> _Try it_
Using the records below, copy exactly the part that opens with the line holding "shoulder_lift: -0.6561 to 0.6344" and closes with the line holding "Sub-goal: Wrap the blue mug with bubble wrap", minus the pictures.

> _Working data_
★ ★ ★

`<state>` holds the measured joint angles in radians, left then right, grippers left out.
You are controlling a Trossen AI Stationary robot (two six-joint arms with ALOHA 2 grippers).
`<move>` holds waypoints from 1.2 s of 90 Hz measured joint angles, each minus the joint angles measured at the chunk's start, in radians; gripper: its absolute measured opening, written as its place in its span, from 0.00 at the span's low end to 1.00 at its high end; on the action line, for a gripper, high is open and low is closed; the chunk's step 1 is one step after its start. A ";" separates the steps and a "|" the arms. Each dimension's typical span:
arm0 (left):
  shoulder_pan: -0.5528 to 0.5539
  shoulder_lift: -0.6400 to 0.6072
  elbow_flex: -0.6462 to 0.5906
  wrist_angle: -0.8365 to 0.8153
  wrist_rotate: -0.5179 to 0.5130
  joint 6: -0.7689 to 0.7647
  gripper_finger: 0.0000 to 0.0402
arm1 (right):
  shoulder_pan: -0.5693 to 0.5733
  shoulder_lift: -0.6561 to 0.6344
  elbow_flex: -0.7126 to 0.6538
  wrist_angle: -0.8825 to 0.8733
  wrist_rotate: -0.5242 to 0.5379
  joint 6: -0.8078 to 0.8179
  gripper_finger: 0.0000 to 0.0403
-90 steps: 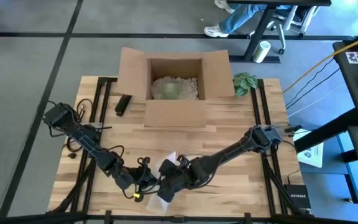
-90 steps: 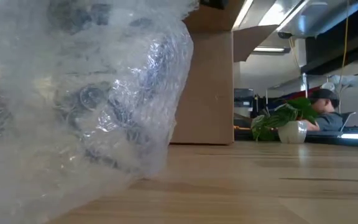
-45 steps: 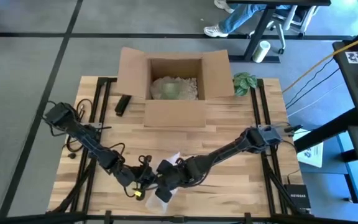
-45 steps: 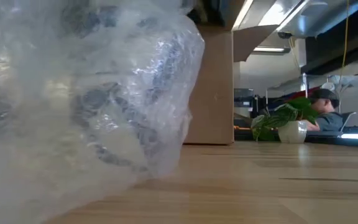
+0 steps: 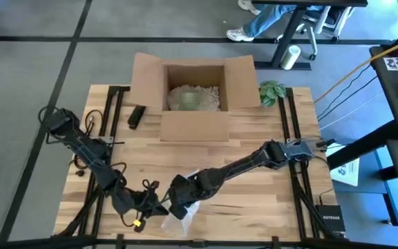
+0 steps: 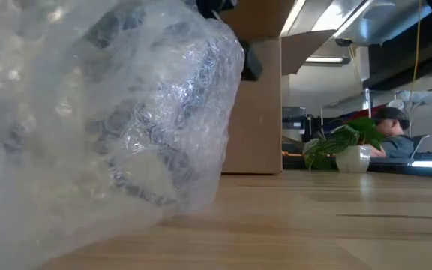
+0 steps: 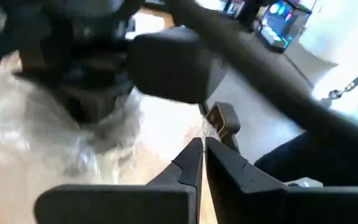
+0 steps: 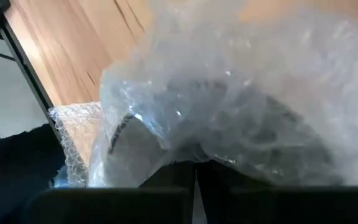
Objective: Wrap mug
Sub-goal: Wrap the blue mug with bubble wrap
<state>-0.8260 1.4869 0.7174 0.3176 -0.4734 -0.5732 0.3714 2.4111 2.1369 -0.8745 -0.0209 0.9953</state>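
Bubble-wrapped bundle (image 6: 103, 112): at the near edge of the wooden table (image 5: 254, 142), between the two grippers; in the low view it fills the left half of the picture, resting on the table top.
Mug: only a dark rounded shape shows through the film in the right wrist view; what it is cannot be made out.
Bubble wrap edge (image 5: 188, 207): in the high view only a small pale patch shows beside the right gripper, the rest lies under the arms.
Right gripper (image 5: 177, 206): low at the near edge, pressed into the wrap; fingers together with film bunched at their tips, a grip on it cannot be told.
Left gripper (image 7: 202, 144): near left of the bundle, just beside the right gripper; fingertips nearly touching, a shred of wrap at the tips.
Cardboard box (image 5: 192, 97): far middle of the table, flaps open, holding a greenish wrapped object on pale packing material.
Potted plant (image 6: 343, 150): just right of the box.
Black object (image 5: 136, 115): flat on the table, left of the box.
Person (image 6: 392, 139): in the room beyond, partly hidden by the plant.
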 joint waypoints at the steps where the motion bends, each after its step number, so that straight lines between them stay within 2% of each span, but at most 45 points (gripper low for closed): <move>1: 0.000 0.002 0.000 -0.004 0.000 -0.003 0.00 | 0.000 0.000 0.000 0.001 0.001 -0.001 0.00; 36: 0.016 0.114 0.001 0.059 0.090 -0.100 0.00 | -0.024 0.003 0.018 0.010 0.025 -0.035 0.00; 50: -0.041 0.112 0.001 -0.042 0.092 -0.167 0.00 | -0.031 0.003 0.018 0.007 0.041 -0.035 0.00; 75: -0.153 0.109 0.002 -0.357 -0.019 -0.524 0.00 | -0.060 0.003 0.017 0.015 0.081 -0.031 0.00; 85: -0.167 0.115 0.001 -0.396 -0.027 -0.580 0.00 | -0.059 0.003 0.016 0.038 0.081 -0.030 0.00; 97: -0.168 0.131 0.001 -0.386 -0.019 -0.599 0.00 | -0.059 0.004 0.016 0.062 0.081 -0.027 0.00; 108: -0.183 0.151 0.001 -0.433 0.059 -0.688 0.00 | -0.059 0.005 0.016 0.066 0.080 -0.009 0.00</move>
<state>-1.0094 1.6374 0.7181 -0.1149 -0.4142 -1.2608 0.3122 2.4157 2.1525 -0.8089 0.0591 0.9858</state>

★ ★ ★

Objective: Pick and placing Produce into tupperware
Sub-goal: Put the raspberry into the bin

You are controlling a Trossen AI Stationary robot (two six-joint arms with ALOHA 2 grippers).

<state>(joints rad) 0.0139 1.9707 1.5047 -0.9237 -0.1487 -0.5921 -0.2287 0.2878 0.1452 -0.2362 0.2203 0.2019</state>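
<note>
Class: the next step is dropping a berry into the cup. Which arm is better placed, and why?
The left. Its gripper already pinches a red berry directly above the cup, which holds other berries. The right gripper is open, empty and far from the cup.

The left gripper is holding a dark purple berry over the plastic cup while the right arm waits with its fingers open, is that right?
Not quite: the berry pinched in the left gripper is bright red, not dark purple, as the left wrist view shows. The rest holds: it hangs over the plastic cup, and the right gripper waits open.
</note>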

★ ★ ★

> _Exercise answer_
  shoulder_lift: -0.6561 to 0.6344
  elbow_flex: -0.7126 to 0.6538
  wrist_angle: -0.8825 to 0.8733
  wrist_rotate: -0.5242 to 0.5379
  joint 6: -0.8078 to 0.8179
  gripper_finger: 0.0000 to 0.0403
-90 steps: 
-90 steps: 
-45 steps: 
-45 steps: 
+0 steps: 
+0 steps: 
+0 steps: 
+0 steps: 
Objective: Wrap mug
Sub-goal: Wrap the blue mug with bubble wrap

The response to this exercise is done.